Hjalmar Poelzig’s house is modernist. Flat planes, glass, chrome, indirect lighting recessed into the walls, an intercom system, clean staircases with no ornament, radios, steel doors. It is a millionaire’s contemporary home, and it sits atop Fort Marmorus in the Hungarian mountains, where — as the film eventually gets around to telling you — ten thousand men died in the war, betrayed by the commander who now sits upstairs in his tastefully furnished lounge.

That is a genuinely radical piece of design thinking. The horror is not in a dark corner. There are no dark corners. Ulmer’s fortress is bright, hygienic and modern, and the bodies are in the basement, and the film’s whole thesis is that a clean surface is exactly what you build over an atrocity. It is 1934. The war is sixteen years gone and the next one is visible from the hilltop.

Ulmer had trained in the German industry — he had worked on Murnau productions and came over on Sunrise — and the villain’s name is a straight tribute to Hans Poelzig, the architect who built the ghetto for The Golem in 1920. One German craftsman naming a devil-worshipping modernist after another, inside a picture the front office believed was a Poe adaptation.

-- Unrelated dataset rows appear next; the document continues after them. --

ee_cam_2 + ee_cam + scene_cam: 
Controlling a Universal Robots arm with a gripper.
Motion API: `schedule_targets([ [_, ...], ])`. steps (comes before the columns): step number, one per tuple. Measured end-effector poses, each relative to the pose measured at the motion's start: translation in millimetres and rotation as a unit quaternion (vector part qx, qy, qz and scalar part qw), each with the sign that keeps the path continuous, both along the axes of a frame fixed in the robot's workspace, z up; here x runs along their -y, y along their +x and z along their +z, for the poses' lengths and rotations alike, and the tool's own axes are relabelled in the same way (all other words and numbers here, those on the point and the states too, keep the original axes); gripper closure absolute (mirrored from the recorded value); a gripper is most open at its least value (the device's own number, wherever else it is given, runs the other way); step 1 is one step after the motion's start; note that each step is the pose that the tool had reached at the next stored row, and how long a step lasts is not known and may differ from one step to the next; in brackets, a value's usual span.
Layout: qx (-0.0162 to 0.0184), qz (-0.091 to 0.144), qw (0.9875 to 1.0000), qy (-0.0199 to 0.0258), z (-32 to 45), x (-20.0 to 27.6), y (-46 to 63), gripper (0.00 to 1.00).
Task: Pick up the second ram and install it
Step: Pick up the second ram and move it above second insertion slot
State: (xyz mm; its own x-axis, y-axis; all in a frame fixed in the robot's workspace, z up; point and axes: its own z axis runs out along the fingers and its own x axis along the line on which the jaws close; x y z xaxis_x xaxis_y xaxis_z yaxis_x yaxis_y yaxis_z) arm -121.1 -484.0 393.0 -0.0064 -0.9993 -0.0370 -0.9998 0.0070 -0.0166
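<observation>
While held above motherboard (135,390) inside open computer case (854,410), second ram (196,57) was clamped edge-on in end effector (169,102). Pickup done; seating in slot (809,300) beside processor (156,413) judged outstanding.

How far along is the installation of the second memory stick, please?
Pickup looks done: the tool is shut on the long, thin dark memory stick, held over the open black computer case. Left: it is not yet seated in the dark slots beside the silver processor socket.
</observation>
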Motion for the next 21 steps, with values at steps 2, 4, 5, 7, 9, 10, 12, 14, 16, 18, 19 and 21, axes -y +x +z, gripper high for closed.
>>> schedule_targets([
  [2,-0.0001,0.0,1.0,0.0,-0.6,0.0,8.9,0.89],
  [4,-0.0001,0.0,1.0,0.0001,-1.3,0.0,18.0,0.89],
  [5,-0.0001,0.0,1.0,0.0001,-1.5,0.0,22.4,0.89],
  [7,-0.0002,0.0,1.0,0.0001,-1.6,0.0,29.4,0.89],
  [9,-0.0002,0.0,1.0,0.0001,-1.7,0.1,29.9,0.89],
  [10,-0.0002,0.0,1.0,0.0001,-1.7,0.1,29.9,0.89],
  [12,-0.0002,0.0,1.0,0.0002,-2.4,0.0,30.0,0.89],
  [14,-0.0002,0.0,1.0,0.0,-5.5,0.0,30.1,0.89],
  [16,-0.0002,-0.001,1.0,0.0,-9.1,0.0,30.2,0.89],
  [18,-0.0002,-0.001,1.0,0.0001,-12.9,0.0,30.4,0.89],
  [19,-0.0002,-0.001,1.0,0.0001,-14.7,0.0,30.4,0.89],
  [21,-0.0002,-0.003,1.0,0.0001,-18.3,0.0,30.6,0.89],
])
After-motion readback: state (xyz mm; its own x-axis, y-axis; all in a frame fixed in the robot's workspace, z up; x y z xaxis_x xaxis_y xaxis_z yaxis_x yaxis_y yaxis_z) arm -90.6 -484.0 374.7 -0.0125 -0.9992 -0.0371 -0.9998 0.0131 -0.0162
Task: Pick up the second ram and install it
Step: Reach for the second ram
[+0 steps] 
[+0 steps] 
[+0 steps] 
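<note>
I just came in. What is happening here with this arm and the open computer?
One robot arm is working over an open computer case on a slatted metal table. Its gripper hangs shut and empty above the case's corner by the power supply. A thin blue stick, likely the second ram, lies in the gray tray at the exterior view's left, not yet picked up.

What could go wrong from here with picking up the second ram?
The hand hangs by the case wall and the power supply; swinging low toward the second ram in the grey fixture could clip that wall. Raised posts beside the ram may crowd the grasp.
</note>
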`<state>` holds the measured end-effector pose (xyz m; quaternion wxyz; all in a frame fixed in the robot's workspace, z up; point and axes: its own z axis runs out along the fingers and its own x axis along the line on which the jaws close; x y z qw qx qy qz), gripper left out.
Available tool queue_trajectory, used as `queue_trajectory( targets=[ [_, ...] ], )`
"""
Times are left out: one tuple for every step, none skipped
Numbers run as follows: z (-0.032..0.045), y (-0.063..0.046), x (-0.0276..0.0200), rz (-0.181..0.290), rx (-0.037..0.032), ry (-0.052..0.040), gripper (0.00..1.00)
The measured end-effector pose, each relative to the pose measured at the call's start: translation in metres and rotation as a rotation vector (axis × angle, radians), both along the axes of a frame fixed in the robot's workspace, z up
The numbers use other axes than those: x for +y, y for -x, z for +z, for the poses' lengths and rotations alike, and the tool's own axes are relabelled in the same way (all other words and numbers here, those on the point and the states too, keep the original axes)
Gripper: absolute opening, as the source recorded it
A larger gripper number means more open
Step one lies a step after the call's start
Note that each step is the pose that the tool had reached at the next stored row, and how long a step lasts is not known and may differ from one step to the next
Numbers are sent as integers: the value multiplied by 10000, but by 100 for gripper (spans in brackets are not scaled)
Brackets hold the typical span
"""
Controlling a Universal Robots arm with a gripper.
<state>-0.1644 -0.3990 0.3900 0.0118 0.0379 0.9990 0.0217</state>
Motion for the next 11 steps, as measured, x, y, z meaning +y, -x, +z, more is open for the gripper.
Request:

Karloff and Lugosi, properly cast for once

The pairing is usually written up as a duel and it is better described as an exchange, because the film gives them the roles the wrong way round on purpose.

Lugosi’s Dr Vitus Werdegast is the sympathetic one. He has spent fifteen years in a prison camp at Kurgaal, sent there by Poelzig’s betrayal, and he has come to the house for his wife and daughter. Lugosi plays him quietly, with a fragility that his Dracula persona never permitted, and he is given a phobia — an uncontrollable terror of cats — that is played as trauma rather than as a gag. It is the best performance of his career and it is the one that gets forgotten because he spent the rest of it in capes.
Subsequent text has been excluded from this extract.